There was a tap / jazz dance class in attendance at the studio, a very small one: the teacher L. and two students who seemed about high school senior age.  The threesome let me stay and watch.  I’ve never particularly liked tap nor jazz dance.  But watching these dancers was the perfect prescription for my bruised ego.  L. is a teacher who obviously enjoys just about every kind of dance, so it’s pretty wonderful to watch her.  Singing a show tune and mapping out choreography and lifting her arms she is a beautiful sight to behold not just for her skill and physical beauty but for her enjoyment of the dance itself.  I’ve known her, albeit not well, since she was a little girl.  She loved dance then, too.  Funny thing.

A few minutes after I arrived the class tried to encourage me to join them.  I was so drained and exhausted and kind of crazy-sad I didn’t have the energy to stoically refuse (which would be a typical MO).  Fortunately my very wide feet  (raised in Doc Martens and therefore untrained to cram into ladies’ narrow fashions) kept me from fitting in the pinchy (¡pinche!) shoes.  I sat in my sock feet and watched, warmed and grateful for a respite.

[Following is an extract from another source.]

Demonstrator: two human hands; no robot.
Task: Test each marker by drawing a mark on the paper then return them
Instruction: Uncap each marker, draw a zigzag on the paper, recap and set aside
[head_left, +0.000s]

The dizzying and fast footwork were oddly completely soothing.  It was like feeling like a terrible person but somehow still being safe because no one was needing me nor paying attention to me.

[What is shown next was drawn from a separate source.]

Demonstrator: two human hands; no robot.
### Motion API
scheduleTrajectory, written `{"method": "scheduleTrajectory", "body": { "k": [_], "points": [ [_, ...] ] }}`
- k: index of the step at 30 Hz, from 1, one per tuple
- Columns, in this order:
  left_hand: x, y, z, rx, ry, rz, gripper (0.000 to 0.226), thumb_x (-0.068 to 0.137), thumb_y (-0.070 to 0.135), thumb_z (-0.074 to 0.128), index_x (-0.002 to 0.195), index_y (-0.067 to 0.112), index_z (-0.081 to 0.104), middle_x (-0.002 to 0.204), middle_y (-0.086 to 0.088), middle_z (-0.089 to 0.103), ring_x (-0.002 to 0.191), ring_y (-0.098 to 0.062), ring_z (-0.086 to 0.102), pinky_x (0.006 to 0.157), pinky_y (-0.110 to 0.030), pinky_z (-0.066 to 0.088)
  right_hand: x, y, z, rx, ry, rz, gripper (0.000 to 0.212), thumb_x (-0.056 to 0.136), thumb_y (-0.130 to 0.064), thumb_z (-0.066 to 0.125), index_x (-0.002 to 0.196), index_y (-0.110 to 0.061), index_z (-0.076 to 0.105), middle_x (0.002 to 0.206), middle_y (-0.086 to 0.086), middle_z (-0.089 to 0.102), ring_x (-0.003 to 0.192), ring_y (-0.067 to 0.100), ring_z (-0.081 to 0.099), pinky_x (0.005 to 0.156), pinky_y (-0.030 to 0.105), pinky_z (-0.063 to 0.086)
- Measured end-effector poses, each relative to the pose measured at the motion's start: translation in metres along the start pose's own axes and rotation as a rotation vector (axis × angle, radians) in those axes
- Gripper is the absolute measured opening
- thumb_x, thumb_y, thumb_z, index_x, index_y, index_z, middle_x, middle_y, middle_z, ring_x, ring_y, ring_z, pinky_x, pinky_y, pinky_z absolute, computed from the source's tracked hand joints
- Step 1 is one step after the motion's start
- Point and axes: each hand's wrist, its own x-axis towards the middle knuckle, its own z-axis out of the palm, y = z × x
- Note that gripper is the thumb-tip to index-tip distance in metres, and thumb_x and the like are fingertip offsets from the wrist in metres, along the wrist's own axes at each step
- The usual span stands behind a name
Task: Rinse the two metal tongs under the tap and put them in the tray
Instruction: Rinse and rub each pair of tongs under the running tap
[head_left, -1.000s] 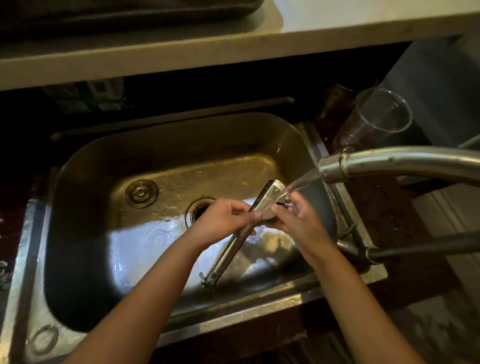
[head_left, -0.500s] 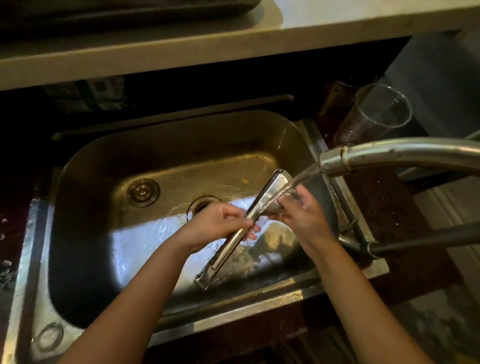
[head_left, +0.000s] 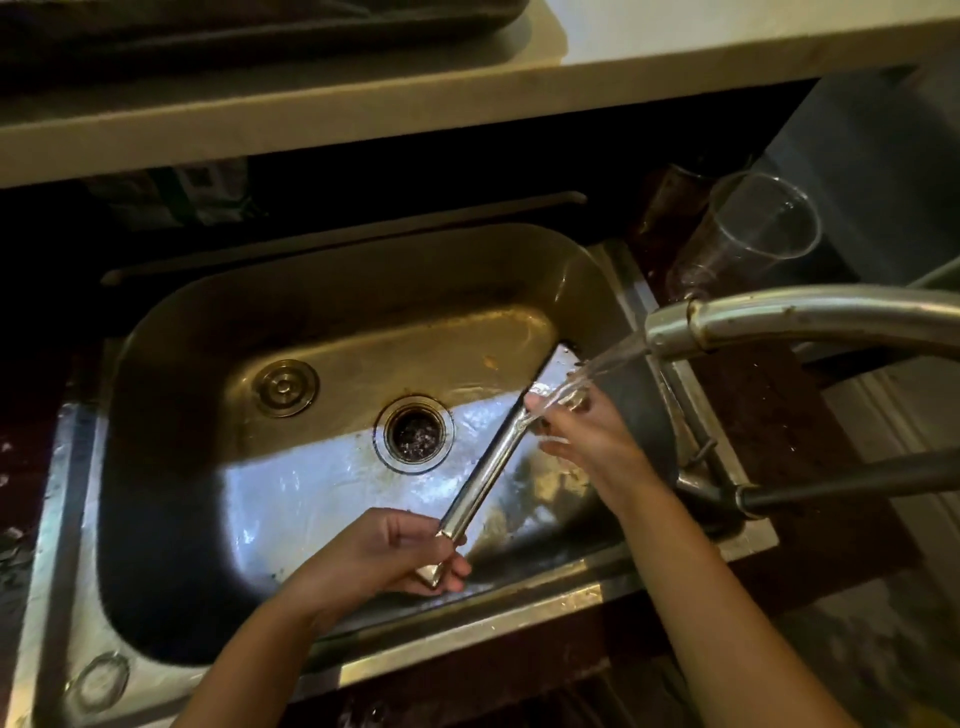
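One pair of metal tongs (head_left: 485, 470) is held over the sink (head_left: 332, 291), gripped at its near end by the left hand (head_left: 382, 553). Its far end is pinched by the right hand (head_left: 584, 434) under one tap (head_left: 779, 319). One clear glass (head_left: 748, 234) is stood beside the sink.

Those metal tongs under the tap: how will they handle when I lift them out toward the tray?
Probably slippery: the tongs are shiny metal with tap water running over the far end. Likely stiff, since they span straight between the left hand and right hand without sagging. Being long and thin, they may swing if held by one end.
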Motion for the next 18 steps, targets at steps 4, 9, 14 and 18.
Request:
{"method": "scheduleTrajectory", "body": {
  "k": [4,9,14,18],
  "points": [
    [-0.016,-0.003,0.008,-0.06,0.019,-0.002,0.031,0.074,0.031,0.063,0.086,0.004,0.073,0.084,-0.015,0.075,0.076,-0.014,0.069,0.067,-0.02,0.054,-0.001,0.002,0.012,-0.077,0.129,-0.009,0.048,0.07,-0.029,0.078,0.109,-0.016,0.054,0.098,0.003,0.067,0.089,0.019,0.065,0.081,0.034,0.053],
    [-0.036,-0.001,0.017,-0.127,0.047,-0.023,0.028,0.073,0.03,0.062,0.082,0.006,0.075,0.076,-0.007,0.076,0.072,-0.013,0.07,0.064,-0.019,0.055,0.002,0.001,0.014,-0.096,0.318,-0.071,0.018,0.086,-0.028,0.061,0.078,-0.012,0.058,0.083,0.015,0.063,0.08,0.028,0.059,0.076,0.042,0.049],
    [-0.046,0.007,0.02,-0.101,0.083,-0.042,0.029,0.071,0.031,0.066,0.085,0.007,0.075,0.08,-0.009,0.076,0.074,-0.013,0.07,0.063,-0.017,0.054,-0.009,-0.007,0.01,-0.302,0.196,0.03,0.045,0.095,-0.048,0.034,0.104,-0.012,0.059,0.109,0.019,0.063,0.101,0.037,0.061,0.09,0.051,0.051],
    [-0.046,0.009,0.028,-0.116,0.104,-0.058,0.025,0.076,0.029,0.065,0.086,0.008,0.075,0.084,-0.009,0.077,0.076,-0.013,0.071,0.066,-0.018,0.056,-0.033,-0.017,0.001,-0.533,0.287,-0.089,0.047,0.095,-0.042,0.037,0.135,-0.018,0.041,0.134,0.015,0.053,0.121,0.034,0.05,0.098,0.04,0.04]
  ]
}}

Home and I read to the kids; but not before cooking a (vegetarian, Ralph and I are tasting the Hate and Suffering in meat lately) dinner: butter parmesan noodles, pan-roasted garbanzo beans, sauteed kale, cucumber salad, roasted cauliflower, and steamed broccoli.  And I washed the clothes and folded and put them away and got things ready for tomorrow. Because:

Tomorrow is another day.

Nels, posing for his Spy Camp badge:

Urbane & Sophisticated

* Not the real link we would use to purchase, as my husband would find some way to get the damn thing cheaper.

** The entire quote is: ““All that we are is the result of what we have thought. The mind is everything. What we think we become.” It is attributed to Hindu Prince Gautama Siddharta, the founder of Buddhism, 563-483 B.C.